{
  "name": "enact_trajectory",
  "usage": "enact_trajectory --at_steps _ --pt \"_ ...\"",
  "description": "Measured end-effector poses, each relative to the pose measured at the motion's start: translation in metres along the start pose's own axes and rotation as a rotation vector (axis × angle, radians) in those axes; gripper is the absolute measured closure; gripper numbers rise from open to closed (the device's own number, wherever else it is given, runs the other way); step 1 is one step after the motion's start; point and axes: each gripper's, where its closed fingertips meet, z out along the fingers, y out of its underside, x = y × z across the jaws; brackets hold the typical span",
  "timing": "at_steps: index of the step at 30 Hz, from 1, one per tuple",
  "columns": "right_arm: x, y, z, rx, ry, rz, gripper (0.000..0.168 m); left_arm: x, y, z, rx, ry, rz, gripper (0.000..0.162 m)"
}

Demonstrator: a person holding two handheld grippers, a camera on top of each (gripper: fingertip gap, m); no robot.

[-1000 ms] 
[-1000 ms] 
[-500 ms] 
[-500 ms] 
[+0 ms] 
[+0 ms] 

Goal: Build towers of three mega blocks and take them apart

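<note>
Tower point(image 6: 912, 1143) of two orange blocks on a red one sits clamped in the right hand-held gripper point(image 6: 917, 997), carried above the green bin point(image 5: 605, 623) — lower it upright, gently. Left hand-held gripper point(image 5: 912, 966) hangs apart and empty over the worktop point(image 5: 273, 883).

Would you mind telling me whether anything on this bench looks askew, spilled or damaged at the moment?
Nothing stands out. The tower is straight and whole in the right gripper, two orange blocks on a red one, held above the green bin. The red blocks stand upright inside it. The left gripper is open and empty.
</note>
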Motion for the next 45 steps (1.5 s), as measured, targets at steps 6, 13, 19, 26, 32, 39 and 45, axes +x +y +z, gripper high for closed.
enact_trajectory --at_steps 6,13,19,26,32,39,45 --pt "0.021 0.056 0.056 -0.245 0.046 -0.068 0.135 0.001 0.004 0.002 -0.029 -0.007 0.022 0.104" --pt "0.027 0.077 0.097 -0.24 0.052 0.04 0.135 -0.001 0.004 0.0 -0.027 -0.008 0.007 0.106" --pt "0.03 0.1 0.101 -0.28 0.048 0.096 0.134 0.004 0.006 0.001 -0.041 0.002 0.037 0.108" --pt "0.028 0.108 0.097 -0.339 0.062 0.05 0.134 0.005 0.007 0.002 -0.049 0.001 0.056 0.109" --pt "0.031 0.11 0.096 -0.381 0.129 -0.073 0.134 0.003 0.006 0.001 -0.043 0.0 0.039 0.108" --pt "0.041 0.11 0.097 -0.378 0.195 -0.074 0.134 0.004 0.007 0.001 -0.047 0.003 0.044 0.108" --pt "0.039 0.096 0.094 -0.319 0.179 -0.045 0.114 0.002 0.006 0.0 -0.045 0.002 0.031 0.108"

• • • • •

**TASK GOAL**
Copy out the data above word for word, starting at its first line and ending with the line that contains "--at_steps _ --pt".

**ANSWER SPACE**
{
  "name": "enact_trajectory",
  "usage": "enact_trajectory --at_steps _ --pt \"_ ...\"",

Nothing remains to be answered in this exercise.